_What to produce_
Make an exact reproduction of all the data.

_Dataset extract_
--------------------------------

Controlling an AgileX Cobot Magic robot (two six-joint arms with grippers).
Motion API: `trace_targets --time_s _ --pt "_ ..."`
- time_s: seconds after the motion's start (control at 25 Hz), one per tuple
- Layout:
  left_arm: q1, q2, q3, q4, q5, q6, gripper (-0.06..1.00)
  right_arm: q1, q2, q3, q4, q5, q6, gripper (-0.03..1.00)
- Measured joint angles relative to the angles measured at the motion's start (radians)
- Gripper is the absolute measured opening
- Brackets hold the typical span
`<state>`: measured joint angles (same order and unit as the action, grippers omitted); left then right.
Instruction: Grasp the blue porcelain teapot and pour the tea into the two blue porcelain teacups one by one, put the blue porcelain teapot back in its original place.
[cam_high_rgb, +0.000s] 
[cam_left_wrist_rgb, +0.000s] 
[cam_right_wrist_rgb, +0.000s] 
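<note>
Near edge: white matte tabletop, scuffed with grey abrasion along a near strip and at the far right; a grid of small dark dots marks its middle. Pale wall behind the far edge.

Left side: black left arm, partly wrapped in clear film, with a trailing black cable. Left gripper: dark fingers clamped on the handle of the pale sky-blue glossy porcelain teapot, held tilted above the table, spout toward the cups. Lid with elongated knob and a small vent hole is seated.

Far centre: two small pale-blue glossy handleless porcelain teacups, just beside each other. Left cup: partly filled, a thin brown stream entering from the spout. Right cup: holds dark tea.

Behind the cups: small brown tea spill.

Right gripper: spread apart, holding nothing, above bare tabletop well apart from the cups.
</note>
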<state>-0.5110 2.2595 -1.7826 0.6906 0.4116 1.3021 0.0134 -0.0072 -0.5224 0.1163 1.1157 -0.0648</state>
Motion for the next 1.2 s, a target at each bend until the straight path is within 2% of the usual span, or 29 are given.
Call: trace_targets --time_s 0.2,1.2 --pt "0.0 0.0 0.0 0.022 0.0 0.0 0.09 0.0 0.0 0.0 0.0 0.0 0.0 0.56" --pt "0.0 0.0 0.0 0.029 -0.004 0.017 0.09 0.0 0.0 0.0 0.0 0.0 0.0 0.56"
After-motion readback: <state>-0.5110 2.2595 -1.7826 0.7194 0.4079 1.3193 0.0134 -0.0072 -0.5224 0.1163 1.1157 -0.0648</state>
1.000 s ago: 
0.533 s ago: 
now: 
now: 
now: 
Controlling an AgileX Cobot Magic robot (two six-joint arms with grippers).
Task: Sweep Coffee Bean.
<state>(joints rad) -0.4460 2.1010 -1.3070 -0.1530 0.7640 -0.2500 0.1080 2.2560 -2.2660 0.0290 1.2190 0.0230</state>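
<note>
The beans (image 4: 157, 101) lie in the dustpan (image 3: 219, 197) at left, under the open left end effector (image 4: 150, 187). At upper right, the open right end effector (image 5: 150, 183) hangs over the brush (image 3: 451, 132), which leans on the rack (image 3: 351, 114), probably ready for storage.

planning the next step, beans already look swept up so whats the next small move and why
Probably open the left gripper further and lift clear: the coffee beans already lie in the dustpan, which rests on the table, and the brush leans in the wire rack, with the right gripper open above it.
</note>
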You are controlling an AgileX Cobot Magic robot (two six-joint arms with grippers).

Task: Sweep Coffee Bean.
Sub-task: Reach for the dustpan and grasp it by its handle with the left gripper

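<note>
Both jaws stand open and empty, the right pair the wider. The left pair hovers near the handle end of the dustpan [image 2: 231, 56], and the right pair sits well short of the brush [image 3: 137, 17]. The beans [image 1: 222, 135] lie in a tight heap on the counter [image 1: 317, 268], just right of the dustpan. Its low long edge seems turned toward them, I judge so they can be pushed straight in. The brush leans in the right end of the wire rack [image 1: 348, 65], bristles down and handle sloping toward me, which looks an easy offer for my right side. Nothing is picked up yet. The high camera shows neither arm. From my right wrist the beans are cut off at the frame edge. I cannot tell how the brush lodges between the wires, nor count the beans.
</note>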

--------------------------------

_Result below_
Controlling an AgileX Cobot Magic robot (two six-joint arms with grippers).
Motion API: `trace_targets --time_s _ --pt "_ ..."`
- time_s: seconds after the motion's start (control at 25 Hz), one per tuple
- Layout:
  left_arm: q1, q2, q3, q4, q5, q6, gripper (-0.06..1.00)
  right_arm: q1, q2, q3, q4, q5, q6, gripper (-0.03..1.00)
- Measured joint angles relative to the angles measured at the motion's start (radians)
- Gripper is the absolute measured opening
- Brackets hold the typical span
`<state>`: measured joint angles (same order and unit as the action, grippers omitted); left then right.
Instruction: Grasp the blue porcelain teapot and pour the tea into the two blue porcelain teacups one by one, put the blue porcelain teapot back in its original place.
[cam_high_rgb, +0.000s] 
[cam_left_wrist_rgb, +0.000s] 
[cam_right_wrist_rgb, +0.000s] 
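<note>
Near edge: white matte tabletop, scuffed with grey abrasion along a near strip and at the far right; a grid of small dark dots marks its middle. Pale wall behind the far edge.

Left side: black left arm, partly wrapped in clear film, with a trailing black cable. Left gripper: dark fingers clamped on the handle of the pale sky-blue glossy porcelain teapot, held tilted above the table, spout toward the cups. Lid with elongated knob and a small vent hole is seated.

Far centre: two small pale-blue glossy handleless porcelain teacups, just beside each other. Left cup: partly filled, a thin brown stream entering from the spout. Right cup: holds dark tea.

Behind the cups: small brown tea spill.

Right gripper: spread apart, holding nothing, above bare tabletop well apart from the cups.
</note>
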<state>-0.5110 2.2595 -1.7826 0.6906 0.4116 1.3021 0.0134 -0.0072 -0.5224 0.1163 1.1157 -0.0648</state>
Motion for the next 1.2 s, a target at each bend until the straight path is within 2% of the usual span, or 29 are given.
Call: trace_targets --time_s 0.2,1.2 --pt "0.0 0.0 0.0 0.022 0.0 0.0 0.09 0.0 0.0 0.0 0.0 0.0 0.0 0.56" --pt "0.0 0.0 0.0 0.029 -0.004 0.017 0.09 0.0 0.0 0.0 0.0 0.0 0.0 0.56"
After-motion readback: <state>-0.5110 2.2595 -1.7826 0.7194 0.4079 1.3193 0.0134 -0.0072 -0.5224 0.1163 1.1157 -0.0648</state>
1.000 s ago: 
0.533 s ago: 
now: 
now: 
now: 
Controlling an AgileX Cobot Magic robot (two six-joint arms with grippers).
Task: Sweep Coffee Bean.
<state>(joints rad) -0.4460 2.1010 -1.3070 -0.1530 0.7640 -0.2500 0.1080 2.2560 -2.2660 0.0290 1.2190 0.0230</state>
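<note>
The beans (image 4: 157, 101) lie in the dustpan (image 3: 219, 197) at left, under the open left end effector (image 4: 150, 187). At upper right, the open right end effector (image 5: 150, 183) hangs over the brush (image 3: 451, 132), which leans on the rack (image 3: 351, 114), probably ready for storage.

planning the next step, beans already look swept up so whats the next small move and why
Probably open the left gripper further and lift clear: the coffee beans already lie in the dustpan, which rests on the table, and the brush leans in the wire rack, with the right gripper open above it.
</note>
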You are controlling an AgileX Cobot Magic robot (two six-joint arms with grippers).

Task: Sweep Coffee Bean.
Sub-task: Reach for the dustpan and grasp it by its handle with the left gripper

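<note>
Both jaws stand open and empty, the right pair the wider. The left pair hovers near the handle end of the dustpan [image 2: 231, 56], and the right pair sits well short of the brush [image 3: 137, 17]. The beans [image 1: 222, 135] lie in a tight heap on the counter [image 1: 317, 268], just right of the dustpan. Its low long edge seems turned toward them, I judge so they can be pushed straight in. The brush leans in the right end of the wire rack [image 1: 348, 65], bristles down and handle sloping toward me, which looks an easy offer for my right side. Nothing is picked up yet. The high camera shows neither arm. From my right wrist the beans are cut off at the frame edge. I cannot tell how the brush lodges between the wires, nor count the beans.
</note>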

The answer requires nothing more.